Тайга (Шпилёв) - страница 20

Ефрем прикрыл за собой дверь, аккуратно скинул дрова у печи и сел на соседнюю нару.

– Ну, как? – осторожно спросил он. – Вкусно?

– Ой, господи, – не зная себя от счастья, жадно давился мясом Аким, сгрызая зубами мякоть с пожелтевшей щетинистой кожи, по видимому, отрезанной от икр ног. – Какое нежное, какое сладкое и приятное! Корешу твоему из деревни уважение от меня за такую свинину, а вот обсмалить можно было бы и лучше. Уж кожа колючая больно. И да, кто так мясо готовит? Долго так оно у тебя не простоит, если соли будешь жадничать. Но ничего. Я тут нашёл вот, – Аким достал из кармана замусоленный пузырёк, засунул в него два пальца и насыпал соли прямо в горлышко банки. – И да, кстати, зачем ты столько мяса с собой в тайгу попёр? Если б я тебя не знал, то я бы подумал, что ты в тайге всю весну собрался куковать.

– Какой был балласт в квартире, такой и взял… – задумчиво ответил Ефрем.

– Балласт очень полезный, – продолжал есть Аким. – Но вот что ты от меня его зажопил, я тебе этого не прощу!

От всей нелепости ситуации Ефрем засмеялся. Вновь начавший было тяжелеть камень упал у него с души, словно тайна, которую он хранил так долго, и которая казалась ему такой пугающей и ужасной, оказалась совсем не страшной. Как бы поддерживая товарища, Аким тоже нелепо начал хохотать, ел и копался вилкой в банке, пока не вытащил из неё большой кусок Женькиной груди с коричневым соском посередине.

В мгновенье лицо его стало каменным и полным ужаса, мешавшегося с отвращением.

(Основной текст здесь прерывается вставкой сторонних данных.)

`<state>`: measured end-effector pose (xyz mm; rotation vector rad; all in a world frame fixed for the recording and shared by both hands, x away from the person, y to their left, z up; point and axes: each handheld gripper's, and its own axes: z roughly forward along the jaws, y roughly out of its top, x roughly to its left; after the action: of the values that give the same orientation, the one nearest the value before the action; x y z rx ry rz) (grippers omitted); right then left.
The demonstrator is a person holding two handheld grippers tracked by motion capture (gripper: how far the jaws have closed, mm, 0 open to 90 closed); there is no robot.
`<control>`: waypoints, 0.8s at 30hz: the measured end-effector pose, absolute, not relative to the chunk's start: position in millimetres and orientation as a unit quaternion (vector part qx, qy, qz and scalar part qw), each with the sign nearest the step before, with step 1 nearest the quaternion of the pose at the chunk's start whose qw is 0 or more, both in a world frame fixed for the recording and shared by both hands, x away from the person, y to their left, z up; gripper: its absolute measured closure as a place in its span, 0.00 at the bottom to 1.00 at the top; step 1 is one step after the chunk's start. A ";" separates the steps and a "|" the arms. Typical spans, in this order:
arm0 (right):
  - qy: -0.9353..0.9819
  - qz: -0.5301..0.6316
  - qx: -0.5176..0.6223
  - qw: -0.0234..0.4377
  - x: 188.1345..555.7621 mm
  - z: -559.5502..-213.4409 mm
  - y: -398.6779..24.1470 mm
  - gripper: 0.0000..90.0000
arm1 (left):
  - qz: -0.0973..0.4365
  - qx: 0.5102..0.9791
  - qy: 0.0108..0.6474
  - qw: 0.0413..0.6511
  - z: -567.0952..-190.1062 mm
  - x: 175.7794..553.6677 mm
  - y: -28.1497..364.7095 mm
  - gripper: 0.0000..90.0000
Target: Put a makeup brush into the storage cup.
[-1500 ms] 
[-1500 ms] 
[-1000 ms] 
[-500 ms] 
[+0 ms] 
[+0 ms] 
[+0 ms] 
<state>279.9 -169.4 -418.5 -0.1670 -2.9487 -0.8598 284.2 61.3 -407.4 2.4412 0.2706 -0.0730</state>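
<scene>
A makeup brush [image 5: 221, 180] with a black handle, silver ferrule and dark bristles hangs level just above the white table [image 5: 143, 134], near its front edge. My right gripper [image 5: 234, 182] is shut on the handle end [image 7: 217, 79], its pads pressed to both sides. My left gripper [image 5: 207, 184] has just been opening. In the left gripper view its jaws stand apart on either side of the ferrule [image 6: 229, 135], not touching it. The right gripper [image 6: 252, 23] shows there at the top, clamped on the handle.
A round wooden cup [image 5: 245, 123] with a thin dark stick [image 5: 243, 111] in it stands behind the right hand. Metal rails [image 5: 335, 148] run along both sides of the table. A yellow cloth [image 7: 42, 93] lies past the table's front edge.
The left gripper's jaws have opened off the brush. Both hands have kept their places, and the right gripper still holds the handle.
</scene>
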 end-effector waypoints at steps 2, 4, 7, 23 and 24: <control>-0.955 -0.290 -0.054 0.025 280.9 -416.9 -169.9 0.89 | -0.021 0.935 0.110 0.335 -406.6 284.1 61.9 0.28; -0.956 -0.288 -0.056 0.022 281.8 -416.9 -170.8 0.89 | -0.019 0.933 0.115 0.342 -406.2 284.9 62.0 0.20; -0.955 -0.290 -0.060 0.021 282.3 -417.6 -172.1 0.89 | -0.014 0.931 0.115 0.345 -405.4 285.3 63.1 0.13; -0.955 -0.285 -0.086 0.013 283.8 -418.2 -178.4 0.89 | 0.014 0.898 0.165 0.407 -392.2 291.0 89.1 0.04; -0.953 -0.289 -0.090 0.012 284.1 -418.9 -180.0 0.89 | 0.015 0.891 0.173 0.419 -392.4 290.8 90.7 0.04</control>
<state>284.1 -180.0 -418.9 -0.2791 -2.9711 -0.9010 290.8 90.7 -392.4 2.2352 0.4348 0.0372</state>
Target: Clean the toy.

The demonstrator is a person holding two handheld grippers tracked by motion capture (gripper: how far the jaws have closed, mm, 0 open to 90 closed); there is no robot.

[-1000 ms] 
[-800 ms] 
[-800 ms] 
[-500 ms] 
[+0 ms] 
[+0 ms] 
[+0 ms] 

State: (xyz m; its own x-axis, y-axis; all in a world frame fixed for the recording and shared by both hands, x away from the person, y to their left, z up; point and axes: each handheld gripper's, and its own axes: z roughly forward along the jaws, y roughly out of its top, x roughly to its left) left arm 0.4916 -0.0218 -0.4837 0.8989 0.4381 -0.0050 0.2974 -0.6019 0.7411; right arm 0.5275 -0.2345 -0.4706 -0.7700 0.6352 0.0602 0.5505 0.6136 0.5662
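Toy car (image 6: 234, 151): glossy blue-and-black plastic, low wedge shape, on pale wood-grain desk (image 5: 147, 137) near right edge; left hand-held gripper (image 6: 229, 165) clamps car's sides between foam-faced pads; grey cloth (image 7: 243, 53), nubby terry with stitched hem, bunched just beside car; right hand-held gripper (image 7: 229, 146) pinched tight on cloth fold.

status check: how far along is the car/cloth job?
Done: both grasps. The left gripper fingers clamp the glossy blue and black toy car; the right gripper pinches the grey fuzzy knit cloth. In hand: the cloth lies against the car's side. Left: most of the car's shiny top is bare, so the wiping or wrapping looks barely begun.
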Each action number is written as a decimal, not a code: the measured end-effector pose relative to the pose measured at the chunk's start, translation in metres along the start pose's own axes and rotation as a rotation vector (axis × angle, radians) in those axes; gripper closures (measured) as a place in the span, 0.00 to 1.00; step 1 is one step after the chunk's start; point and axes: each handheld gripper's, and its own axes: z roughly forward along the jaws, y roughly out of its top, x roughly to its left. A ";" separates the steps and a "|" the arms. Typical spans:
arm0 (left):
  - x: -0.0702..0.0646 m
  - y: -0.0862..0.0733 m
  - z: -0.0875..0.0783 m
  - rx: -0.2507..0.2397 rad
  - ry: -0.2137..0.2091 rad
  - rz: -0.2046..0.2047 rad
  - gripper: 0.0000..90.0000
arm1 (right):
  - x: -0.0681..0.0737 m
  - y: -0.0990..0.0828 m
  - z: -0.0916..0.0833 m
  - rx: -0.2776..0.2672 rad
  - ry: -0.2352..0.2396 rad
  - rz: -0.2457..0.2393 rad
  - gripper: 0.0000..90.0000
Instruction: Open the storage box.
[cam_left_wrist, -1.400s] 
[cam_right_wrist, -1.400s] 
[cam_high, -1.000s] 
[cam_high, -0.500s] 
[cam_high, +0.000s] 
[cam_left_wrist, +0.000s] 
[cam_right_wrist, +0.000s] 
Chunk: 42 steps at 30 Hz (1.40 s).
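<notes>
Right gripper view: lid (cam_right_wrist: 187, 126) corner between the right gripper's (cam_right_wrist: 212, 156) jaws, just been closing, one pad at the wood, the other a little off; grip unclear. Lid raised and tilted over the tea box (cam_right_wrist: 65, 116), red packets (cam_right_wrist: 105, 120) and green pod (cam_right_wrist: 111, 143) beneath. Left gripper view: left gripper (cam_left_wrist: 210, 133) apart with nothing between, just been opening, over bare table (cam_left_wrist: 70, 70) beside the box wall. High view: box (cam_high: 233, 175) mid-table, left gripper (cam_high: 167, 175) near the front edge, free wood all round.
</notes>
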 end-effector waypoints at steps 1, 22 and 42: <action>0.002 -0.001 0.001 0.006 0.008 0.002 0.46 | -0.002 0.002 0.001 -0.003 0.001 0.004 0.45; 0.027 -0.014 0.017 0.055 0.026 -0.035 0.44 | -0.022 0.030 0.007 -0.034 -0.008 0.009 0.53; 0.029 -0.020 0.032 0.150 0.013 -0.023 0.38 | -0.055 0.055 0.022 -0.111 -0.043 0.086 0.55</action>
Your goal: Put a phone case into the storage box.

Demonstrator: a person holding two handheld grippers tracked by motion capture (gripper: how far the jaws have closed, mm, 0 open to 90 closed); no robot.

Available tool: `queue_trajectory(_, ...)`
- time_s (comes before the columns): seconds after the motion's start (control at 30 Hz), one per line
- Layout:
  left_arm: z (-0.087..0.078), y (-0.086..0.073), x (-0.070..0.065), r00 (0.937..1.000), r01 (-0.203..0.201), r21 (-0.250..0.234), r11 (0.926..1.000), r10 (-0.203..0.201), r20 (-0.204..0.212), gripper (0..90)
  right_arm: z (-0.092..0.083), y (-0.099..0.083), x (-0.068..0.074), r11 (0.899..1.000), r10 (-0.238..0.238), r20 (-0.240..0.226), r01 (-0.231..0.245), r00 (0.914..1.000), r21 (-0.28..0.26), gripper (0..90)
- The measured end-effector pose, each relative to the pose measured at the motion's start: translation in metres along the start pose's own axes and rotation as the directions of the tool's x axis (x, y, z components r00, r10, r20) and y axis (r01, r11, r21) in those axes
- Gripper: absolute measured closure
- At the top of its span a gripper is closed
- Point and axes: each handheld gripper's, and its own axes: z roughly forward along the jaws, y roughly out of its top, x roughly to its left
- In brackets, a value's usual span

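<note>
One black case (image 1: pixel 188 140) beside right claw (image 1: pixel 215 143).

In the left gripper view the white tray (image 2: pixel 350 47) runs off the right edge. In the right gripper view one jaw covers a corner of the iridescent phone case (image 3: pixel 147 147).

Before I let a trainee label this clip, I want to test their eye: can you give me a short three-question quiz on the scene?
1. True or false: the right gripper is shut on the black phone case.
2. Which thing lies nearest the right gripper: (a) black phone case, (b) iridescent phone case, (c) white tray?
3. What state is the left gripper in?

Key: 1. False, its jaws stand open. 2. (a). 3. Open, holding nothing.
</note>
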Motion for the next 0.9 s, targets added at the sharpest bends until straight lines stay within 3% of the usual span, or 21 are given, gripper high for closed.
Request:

Чтобы не вызывать подозрений, Ефрем все так же продолжил хохотать, чувствуя, как шевелятся волосы у него на затылке.

– Ей-богу, как у человека, – хохотал он, наблюдая за реакцией Акима. – А говорят ещё, что свиньи не похожи на людей.

Акиму как-то стало не до смеха. Он будто бы всё понял, всё разложилось по своим местам. К его горлу подступила тошнота, и он выплюнул уже пережёванное мясо обратно в банку, отхаркиваясь и вытирая губы. Банка выпала из его рук, грохнулась на пол и разбилась. Всё его тело сковала дрожь ужаса, и разваренный кусок женской груди плясал, наколотый на вилку, в его руках.

– Да ты с ума сошёл! – истерически крикнул Ефрем. – Чего холодец переводишь? Ешь!

Аким уже ничего не слышал.

– Ты ведь не ездил ни на какую дачу, – тонко проблеял он. – Ты ведь каждый день со мной курить выходишь… Когда ты ездил?

– Да не гони, – всё ещё пытался оправдаться Ефрем, хотя уже и понимал, что ситуация становится патовой. – Откуда у меня тогда столько банок с мясом?

– Мужик… Где твоя жена?

– Я же говорил, в город она уехала, к родственникам.